Examples¶

This section provides a complete example for using the Enterprise Steam Python client.

Launching and connecting to H2O cluster¶

This examples shows how to login to Steam and launch H2O cluster with 4 nodes and 10GB of memory per node. The H2O cluster is using H2O version 3.28.0.2 and profile called default-h2o and submitting to the default YARN queue. All other H2O parameters are pre-filled according to the selected profile. When the cluster is up we connect to it and start importing data.

import h2o
import h2osteam
from h2osteam.clients import H2oClient

h2osteam.login(url="https://steam.h2o.ai:9555", username="user01", password="access-token-here", verify_ssl=True)
cluster = H2oClient.launch_cluster(name="test-cluster",
                                   profile_name="default-h2o",
                                   version="3.28.0.2",
                                   nodes=4,
                                   node_memory_gb=10)
cluster.connect()
airlines = "http://s3.amazonaws.com/h2o-public-test-data/smalldata/airlines/allyears2k_headers.zip"
airlines_df = h2o.import_file(path=airlines)

Providing dataset size to preset cluster size¶

This examples shows how to launch H2O cluster providing dataset information. If you are not sure how to exactly size your cluster, you can provide dataset_size_gb and specify whether you are going to use XGBoost algorithm on your cluster with using_xgboost parameter. Setting these parameters will size the cluster accordingly. If your profile does not allow to allocate recommended resources for the cluster, maximum allowed resources will be used.

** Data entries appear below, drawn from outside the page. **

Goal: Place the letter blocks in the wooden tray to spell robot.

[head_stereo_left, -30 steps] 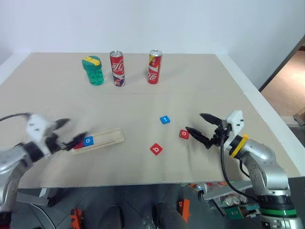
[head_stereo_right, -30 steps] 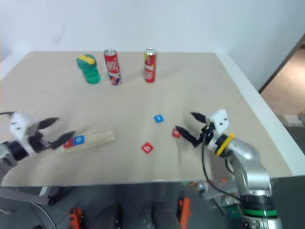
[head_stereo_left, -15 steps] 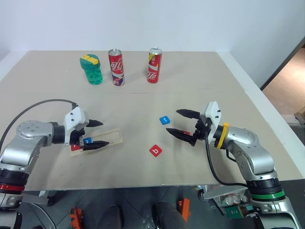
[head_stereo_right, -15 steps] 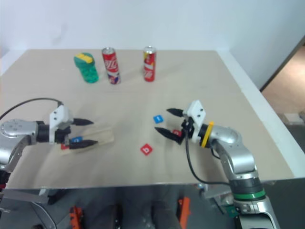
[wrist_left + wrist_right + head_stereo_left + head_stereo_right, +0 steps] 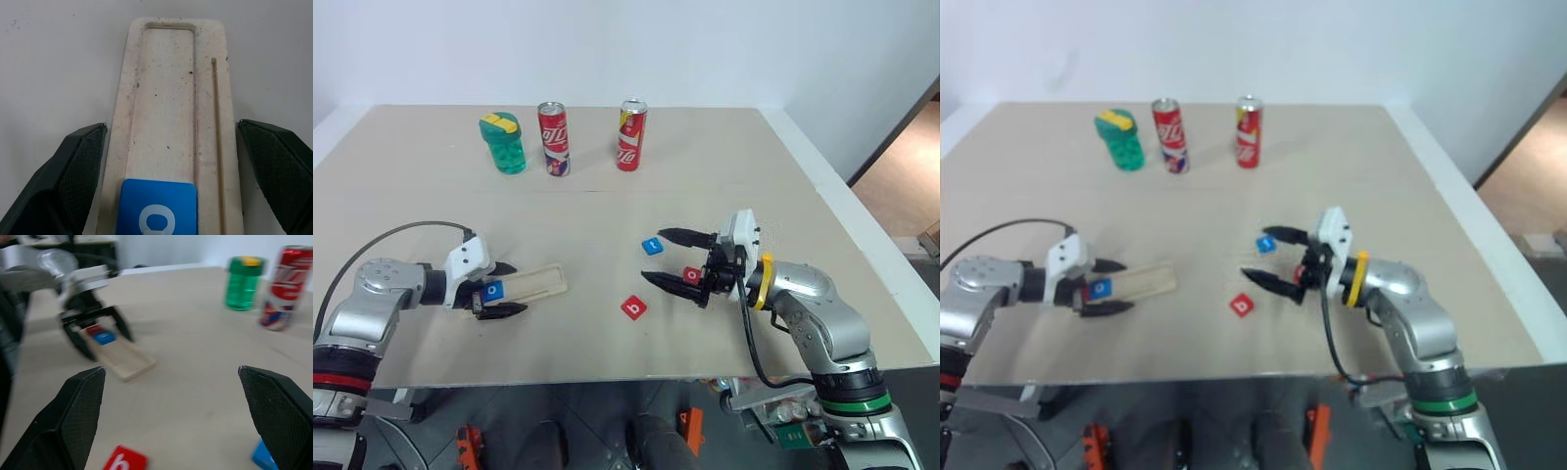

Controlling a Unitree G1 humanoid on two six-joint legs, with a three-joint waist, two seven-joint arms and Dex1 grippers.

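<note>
Straddling wooden tray (image 5: 171,112), open left hand (image 5: 501,290); blue o (image 5: 157,208) between fingers.

Light is bright, even and soft across the pale worktop (image 5: 607,206) — shadows are faint, with only small dark patches under the left gripper (image 5: 499,290) and the right gripper (image 5: 674,258). The red cans (image 5: 553,139) carry mild highlights, no harsh glare. The right eye view looks slightly softer. In the right wrist view the far things are blurred, while the wooden tray (image 5: 171,122) is crisp in the left wrist view — its dark fingers (image 5: 73,171) soft-edged.
</note>
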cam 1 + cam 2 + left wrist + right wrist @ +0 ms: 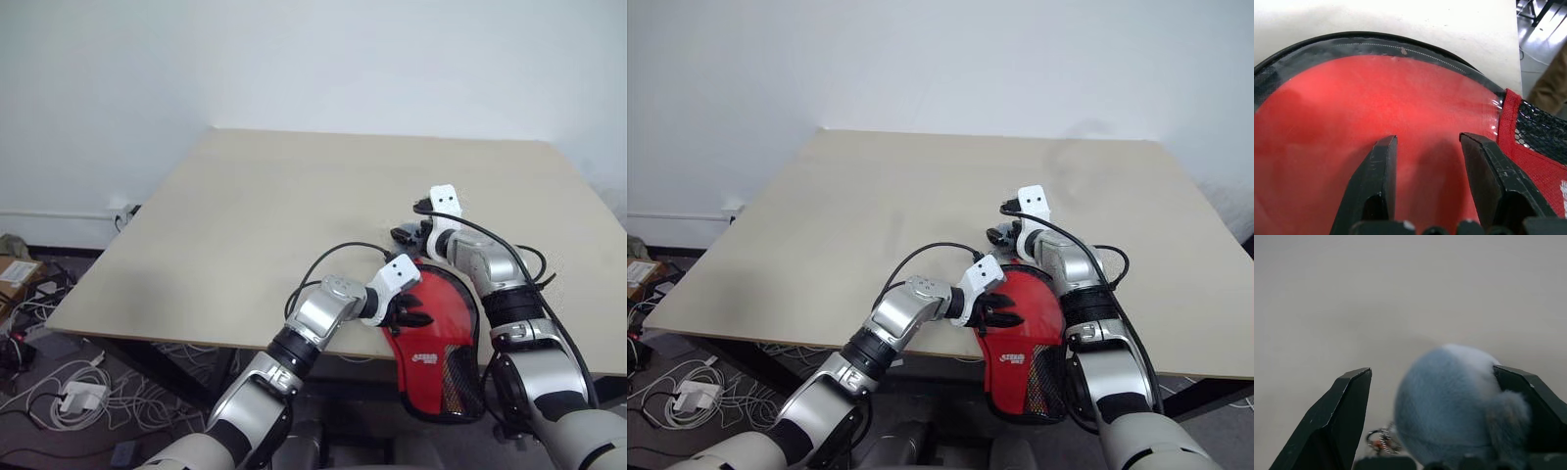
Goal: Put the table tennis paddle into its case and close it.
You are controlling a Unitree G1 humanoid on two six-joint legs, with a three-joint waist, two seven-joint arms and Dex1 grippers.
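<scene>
left gripper point(411, 315) fingers apart over the case point(436, 343), hiding the paddle; right gripper point(1449, 426) spread round a blurred fluffy ball point(1459, 406)

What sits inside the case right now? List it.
Through the clear window of the case, a red face fills it, likely the paddle. Its handle is covered.

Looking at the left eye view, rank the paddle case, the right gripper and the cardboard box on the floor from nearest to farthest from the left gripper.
From the left gripper:
1. The case, right under its fingers at the table's near edge.
2. The right gripper, just beyond, farther onto the table.
3. The cardboard box, far off to the left, on the floor.
</scene>
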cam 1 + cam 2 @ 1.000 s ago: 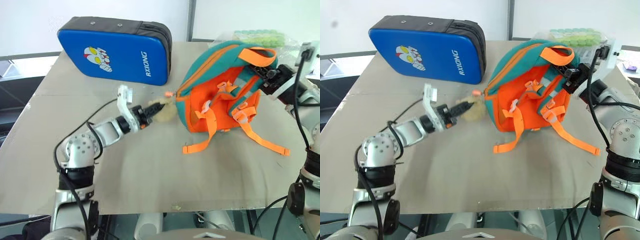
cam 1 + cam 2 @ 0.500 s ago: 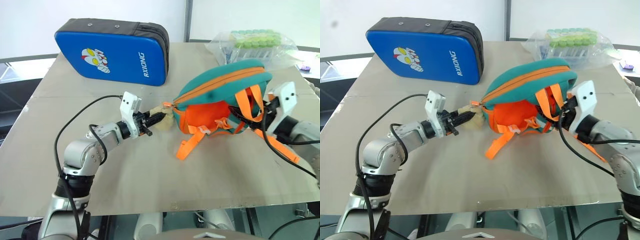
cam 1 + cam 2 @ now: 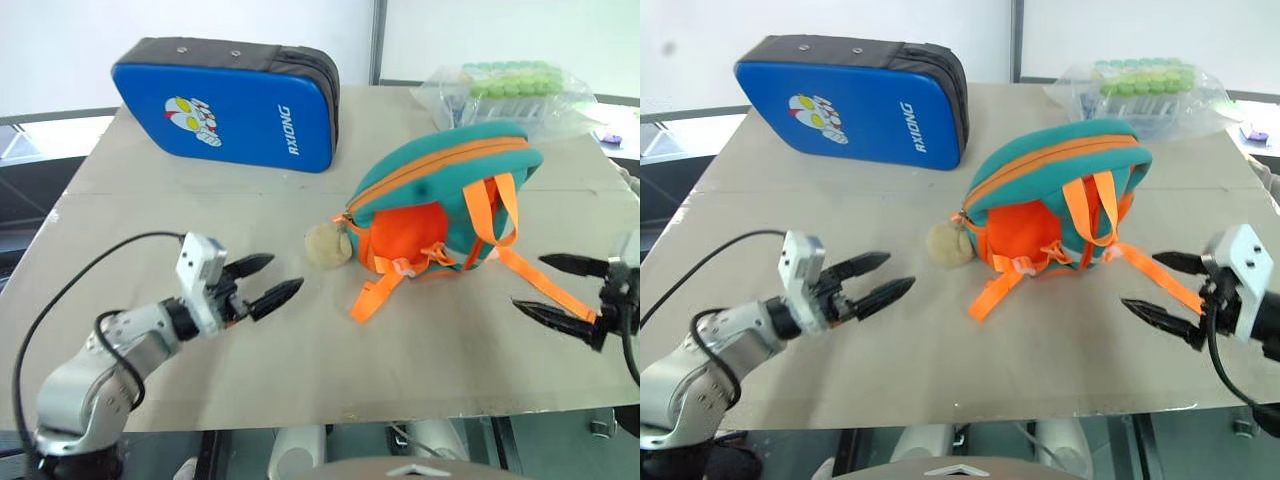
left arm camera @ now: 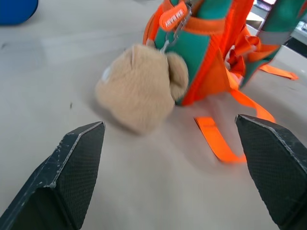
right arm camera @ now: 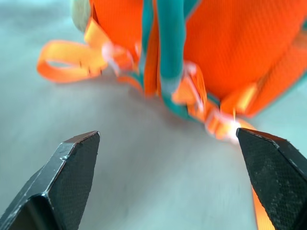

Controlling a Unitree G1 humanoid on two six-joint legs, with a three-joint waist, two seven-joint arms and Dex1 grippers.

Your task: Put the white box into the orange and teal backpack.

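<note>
The orange and teal backpack point(image 3: 440, 200) rests on the table, teal top up, its orange straps point(image 3: 372, 293) trailing toward me. A tan plush toy point(image 3: 327, 244) hangs from its left end. My left gripper point(image 3: 285, 272) is open, low over the table, a short way left of the plush toy point(image 4: 139, 88) and apart from it. To the right of the backpack my right gripper point(image 3: 529, 281) also stands open, near a strap but holding nothing. The white box is out of view.
A blue padded case point(image 3: 228, 102) with a cartoon figure lies at the back left of the table point(image 3: 300, 380). A clear bag of green-capped tubes point(image 3: 510, 85) sits at the back right, behind the backpack.
Both grippers have opened and drawn back toward me, the left off the plush toy and the right off the backpack's top. The backpack has dropped from its raised tilt onto the table.
</note>
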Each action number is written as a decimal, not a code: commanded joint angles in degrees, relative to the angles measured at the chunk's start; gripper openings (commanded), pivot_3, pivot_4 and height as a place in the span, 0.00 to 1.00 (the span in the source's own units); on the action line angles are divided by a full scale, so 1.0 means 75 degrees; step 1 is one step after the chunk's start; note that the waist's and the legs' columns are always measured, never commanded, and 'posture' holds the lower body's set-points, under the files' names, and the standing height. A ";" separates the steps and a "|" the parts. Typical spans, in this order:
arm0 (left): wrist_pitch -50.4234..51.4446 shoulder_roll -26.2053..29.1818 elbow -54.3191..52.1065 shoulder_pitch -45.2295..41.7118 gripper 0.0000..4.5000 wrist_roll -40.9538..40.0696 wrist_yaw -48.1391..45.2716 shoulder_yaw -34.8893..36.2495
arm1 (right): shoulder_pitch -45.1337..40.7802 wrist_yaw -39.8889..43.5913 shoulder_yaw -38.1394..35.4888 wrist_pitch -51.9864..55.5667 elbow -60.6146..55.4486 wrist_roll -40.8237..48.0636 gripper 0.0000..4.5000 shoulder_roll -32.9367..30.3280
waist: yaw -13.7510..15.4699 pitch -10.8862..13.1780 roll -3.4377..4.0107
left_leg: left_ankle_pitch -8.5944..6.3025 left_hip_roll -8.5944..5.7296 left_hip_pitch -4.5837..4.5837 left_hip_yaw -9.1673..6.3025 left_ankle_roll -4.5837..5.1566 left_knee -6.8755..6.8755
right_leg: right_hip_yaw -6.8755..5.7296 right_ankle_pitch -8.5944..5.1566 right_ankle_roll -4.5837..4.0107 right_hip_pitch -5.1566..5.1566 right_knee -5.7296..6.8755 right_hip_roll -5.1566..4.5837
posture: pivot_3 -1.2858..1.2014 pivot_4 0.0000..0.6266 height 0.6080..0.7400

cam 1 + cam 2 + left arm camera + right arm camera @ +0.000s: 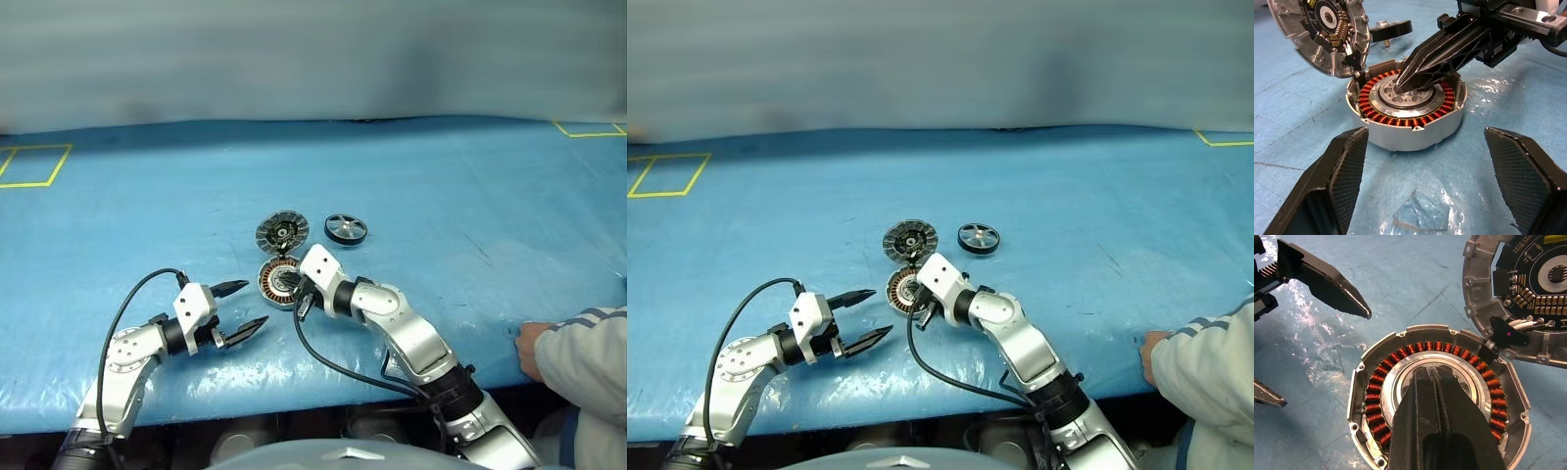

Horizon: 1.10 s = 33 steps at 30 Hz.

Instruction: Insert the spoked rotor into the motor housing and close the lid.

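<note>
You see the motor housing (pixel 1409 110) on the blue table cover (pixel 470 176), near the front edge and about the middle, its ring of copper windings showing around the silver hub. Its lid (pixel 282 232) lies swung open on the far side, touching the housing at the hinge, its inner face with a dark centre turned up. The spoked rotor (pixel 346 229) rests flat on the cover just right of the lid, apart from the housing. Your right gripper (pixel 1434 377) has its two fingers pressed together, tips down over the housing's hub and holding nothing. Your left gripper (pixel 245 308) hangs just left of the housing with its fingers spread wide and empty. At the near right edge, a person's hand (pixel 534 348) rests on the table.
</note>
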 commanded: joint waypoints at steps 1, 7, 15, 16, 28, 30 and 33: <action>-0.0092 0.0078 0.0045 -0.0025 0.90 0.0030 -0.0028 0.0060 | 0.0003 -0.0099 0.0164 0.0228 0.0024 -0.0353 0.00 -0.0166 | 0.0003 0.0000 -0.0001 | 0.0000 0.0000 0.0000 0.0000 0.0000 0.0000 | 0.0000 0.0001 -0.0001 0.0000 0.0000 0.0000 | 0.52 0.24 1.00; -0.0143 0.0063 0.0158 -0.0079 0.90 0.0041 -0.0071 0.0031 | -0.0042 -0.0175 0.0356 0.0378 -0.0111 -0.0785 0.00 -0.0454 | 0.0017 -0.0002 -0.0003 | 0.0000 0.0002 0.0001 -0.0001 0.0000 0.0004 | -0.0003 0.0003 -0.0004 0.0003 0.0002 0.0001 | 0.52 0.24 1.00; -0.0184 0.0043 0.0233 -0.0110 0.90 0.0062 -0.0088 0.0024 | -0.0022 -0.0181 0.0379 0.0570 -0.0139 -0.0972 0.00 -0.0577 | 0.0028 -0.0003 -0.0004 | -0.0001 0.0014 0.0005 -0.0002 0.0002 0.0007 | -0.0007 0.0008 -0.0008 0.0010 0.0001 0.0011 | 0.52 0.24 1.00; -0.0191 0.0039 0.0241 -0.0112 0.90 0.0065 -0.0087 0.0023 | -0.0026 -0.0208 0.0375 0.0567 -0.0117 -0.0997 0.00 -0.0571 | 0.0033 -0.0003 -0.0005 | -0.0001 0.0014 0.0005 -0.0003 0.0002 0.0007 | -0.0008 0.0008 -0.0008 0.0009 0.0001 0.0011 | 0.52 0.24 1.00; -0.0225 0.0034 0.0302 -0.0134 0.90 0.0061 -0.0107 0.0010 | -0.0024 -0.0133 -0.0159 0.0343 -0.0726 -0.0406 0.00 -0.0164 | 0.0065 -0.0002 -0.0004 | -0.0001 0.0014 0.0002 -0.0002 0.0002 0.0005 | -0.0006 0.0009 -0.0010 0.0005 -0.0002 0.0012 | 0.52 0.24 1.00; -0.0227 0.0029 0.0310 -0.0142 0.90 0.0062 -0.0108 0.0007 | -0.0040 -0.0101 -0.0168 0.0379 -0.0811 -0.0349 0.00 -0.0151 | 0.0064 -0.0002 -0.0004 | -0.0001 0.0014 -0.0001 -0.0002 0.0001 0.0004 | -0.0005 0.0009 -0.0010 0.0001 -0.0003 0.0012 | 0.52 0.24 1.00; -0.0234 0.0021 0.0335 -0.0159 0.90 0.0062 -0.0120 0.0000 | -0.0044 -0.0098 -0.0141 0.0402 -0.0793 -0.0298 0.00 -0.0142 | 0.0062 -0.0002 -0.0004 | 0.0000 0.0014 -0.0002 -0.0002 0.0002 0.0001 | -0.0005 0.0009 -0.0012 -0.0003 -0.0002 0.0012 | 0.52 0.24 1.00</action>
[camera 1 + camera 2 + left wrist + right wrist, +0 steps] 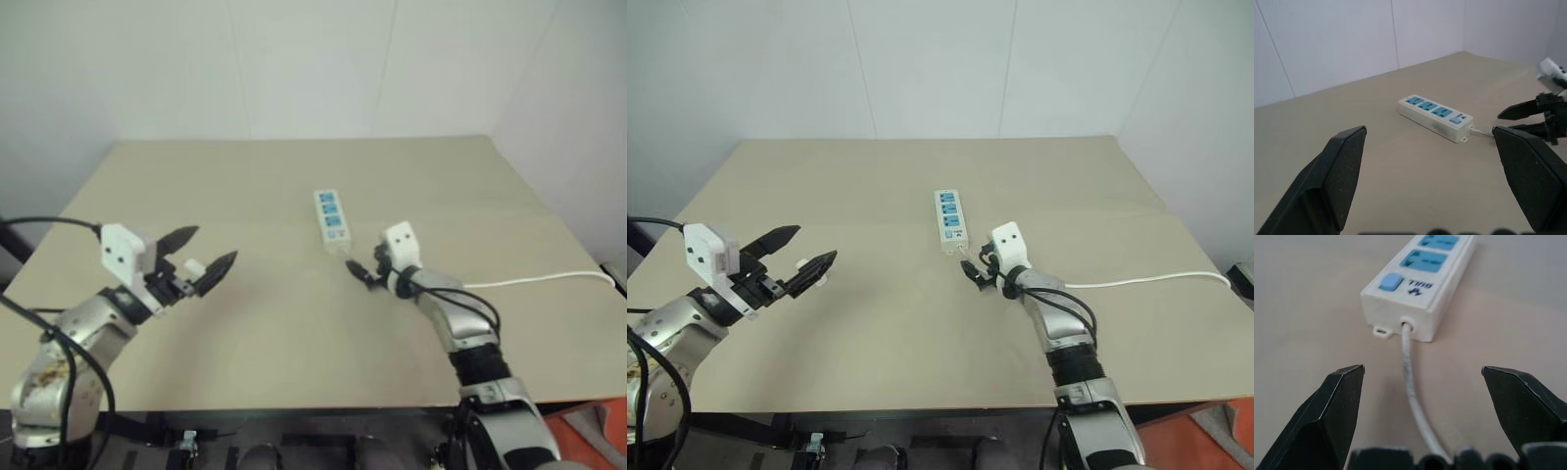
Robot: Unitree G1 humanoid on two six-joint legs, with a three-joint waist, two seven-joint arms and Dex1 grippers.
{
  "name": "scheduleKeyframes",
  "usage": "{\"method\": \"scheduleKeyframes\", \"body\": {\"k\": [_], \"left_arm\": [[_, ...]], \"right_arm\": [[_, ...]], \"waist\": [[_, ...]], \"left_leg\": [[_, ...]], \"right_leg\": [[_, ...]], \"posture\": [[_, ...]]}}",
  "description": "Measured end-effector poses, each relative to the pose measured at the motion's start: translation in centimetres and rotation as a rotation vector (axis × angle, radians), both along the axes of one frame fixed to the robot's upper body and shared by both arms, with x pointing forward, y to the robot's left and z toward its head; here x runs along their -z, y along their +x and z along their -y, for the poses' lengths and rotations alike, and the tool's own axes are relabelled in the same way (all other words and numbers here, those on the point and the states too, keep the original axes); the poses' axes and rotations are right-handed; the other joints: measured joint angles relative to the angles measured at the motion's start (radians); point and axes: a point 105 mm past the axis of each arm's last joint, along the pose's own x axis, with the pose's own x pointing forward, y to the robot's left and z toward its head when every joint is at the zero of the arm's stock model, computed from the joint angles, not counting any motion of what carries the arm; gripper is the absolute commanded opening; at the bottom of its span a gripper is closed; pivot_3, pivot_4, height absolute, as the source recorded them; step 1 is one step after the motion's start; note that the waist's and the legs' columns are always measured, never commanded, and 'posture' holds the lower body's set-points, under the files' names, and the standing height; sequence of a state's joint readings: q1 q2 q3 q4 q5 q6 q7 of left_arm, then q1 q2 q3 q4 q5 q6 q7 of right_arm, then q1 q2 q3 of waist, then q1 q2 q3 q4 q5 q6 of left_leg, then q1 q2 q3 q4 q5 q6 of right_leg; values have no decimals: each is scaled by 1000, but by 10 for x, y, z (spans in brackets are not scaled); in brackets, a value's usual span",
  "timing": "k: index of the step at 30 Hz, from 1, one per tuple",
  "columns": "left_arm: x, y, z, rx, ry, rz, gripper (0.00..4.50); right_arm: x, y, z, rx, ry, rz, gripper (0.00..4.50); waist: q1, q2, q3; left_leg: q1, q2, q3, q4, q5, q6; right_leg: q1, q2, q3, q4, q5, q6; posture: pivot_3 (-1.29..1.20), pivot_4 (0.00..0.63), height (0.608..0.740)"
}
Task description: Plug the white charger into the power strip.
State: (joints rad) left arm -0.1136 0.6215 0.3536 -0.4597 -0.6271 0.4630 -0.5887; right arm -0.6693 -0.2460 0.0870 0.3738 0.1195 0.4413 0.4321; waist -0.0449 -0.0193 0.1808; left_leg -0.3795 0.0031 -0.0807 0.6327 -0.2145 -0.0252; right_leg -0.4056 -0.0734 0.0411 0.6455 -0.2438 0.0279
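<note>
White power strip [948,217] lies mid-table, long axis pointing away, switch end just ahead of the right gripper [976,269], wide open and empty; left gripper [795,257], also spread, possibly holds the white charger [803,262].

Beige table [294,333] fills the workspace, plain white walls [323,69] behind it (panel seams visible). Orange object [588,431] on floor at near right corner.

The power strip [1420,289] looks like smooth white plastic, faintly glossy — its cable [1413,396] finely ribbed; the table [294,323] is matt beige.
</note>
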Motion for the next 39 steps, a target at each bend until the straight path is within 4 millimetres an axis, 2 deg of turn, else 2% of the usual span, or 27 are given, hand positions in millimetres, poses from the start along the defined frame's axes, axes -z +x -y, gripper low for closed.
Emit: {"method": "scheduleKeyframes", "body": {"k": [1, 4, 8, 14, 15, 16, 19, 25, 29, 33, 35, 39], "left_arm": [[0, 0, 0, -5, -1, 0, 4500], [0, 1, 0, -10, -2, 0, 4500], [0, 1, -1, -18, -4, 0, 4500], [1, 1, -2, -33, -6, -2, 4500], [1, 1, -2, -35, -6, -2, 4500], [1, 1, -2, -36, -6, -2, 4500], [1, 1, -2, -36, -7, -1, 4500], [1, 0, 0, -24, -9, 0, 4500], [1, 0, 2, -12, -8, 0, 4500], [0, -1, 2, -5, -9, 1, 4500], [-1, 0, 4, 9, -12, 4, 4500], [-2, -1, 10, 57, -21, 2, 4500]], "right_arm": [[5, 2, -5, -13, -2, -14, 4487], [8, 7, -15, -40, -10, -14, 3920], [9, 14, -24, -58, -20, -7, 2570], [9, 20, -23, -59, -53, 13, 411], [8, 19, -23, -68, -56, 15, 86], [8, 19, -23, -74, -58, 16, 15], [8, 16, -23, -99, -63, 19, 15], [9, -31, -19, -379, -33, 49, 15], [13, -65, -9, -546, -37, 33, 15], [17, -75, -2, -606, -102, 30, 15], [24, -71, 0, -599, -158, 43, 727], [21, -58, 0, -565, -186, 66, 2034]], "waist": [[0, 0, 0], [-1, 0, 0], [-3, -1, -1], [-8, -2, -1], [-10, -2, -1], [-11, -2, -1], [-13, -2, -1], [-11, -2, -1], [-11, -2, -1], [-13, -2, -1], [-12, -2, -1], [-11, -3, -1]], "left_leg": [[0, 0, 0, 0, 0, 0], [0, 0, 0, 0, 0, 0], [2, 0, 0, 0, 0, 0], [3, 1, 0, -1, 0, 0], [3, 1, 0, -1, 0, 0], [3, 1, 0, -1, 0, 0], [3, 1, 0, -1, 0, 0], [1, 0, 0, -1, 0, 0], [2, 1, 0, -1, 0, 0], [4, 1, 0, 0, 0, 0], [4, 1, 0, 0, 0, 0], [4, 1, 1, 0, 0, 0]], "right_leg": [[0, 0, 0, 0, 0, 0], [0, 0, 0, 0, 0, 0], [1, 1, 0, 1, 0, 0], [2, 1, 1, 1, 0, 0], [2, 1, 1, 1, 0, 0], [2, 1, 1, 1, 0, 0], [1, 1, 1, 1, 0, 0], [0, 0, 1, 0, 0, 0], [1, 0, 1, 1, 0, 2], [2, 1, 1, 0, -1, 4], [2, 1, 1, 0, -2, 5], [2, 1, 1, 0, -1, 3]], "posture": [[0, 150, 740], [0, 150, 740], [0, 150, 740], [0, 150, 740], [0, 150, 740], [0, 150, 740], [0, 150, 740], [0, 150, 740], [0, 150, 740], [0, 150, 740], [0, 150, 740], [0, 150, 740]]}}
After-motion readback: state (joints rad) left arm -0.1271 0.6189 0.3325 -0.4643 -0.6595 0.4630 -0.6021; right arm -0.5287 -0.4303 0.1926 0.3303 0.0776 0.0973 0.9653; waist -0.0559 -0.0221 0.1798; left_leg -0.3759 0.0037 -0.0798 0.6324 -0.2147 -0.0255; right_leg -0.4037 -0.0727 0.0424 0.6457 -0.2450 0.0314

Also any user-specified values of nodes, node_memory_gb, or extra_memory_percent will override recommended values.

import h2o
import h2osteam
from h2osteam.clients import H2oClient

h2osteam.login(url="https://steam.h2o.ai:9555", username="user01", password="access-token-here", verify_ssl=True)
cluster = H2oClient.launch_cluster(name="test-cluster",
                                   profile_name="default-h2o",
                                   version="3.28.0.2",
                                   dataset_size_gb=20,
                                   using_xgboost=True)

Connecting to existing H2O cluster¶

This example shows how to login to Steam and connect to existing H2O cluster called test-cluster and import data.

import h2o
import h2osteam
from h2osteam.clients import H2oClient

h2osteam.login(url="https://steam.h2o.ai:9555", username="user01", password="access-token-here", verify_ssl=True)
cluster = H2oClient.get_cluster("test-cluster")
cluster.connect()
airlines = "http://s3.amazonaws.com/h2o-public-test-data/smalldata/airlines/allyears2k_headers.zip"
airlines_df = h2o.import_file(path=airlines)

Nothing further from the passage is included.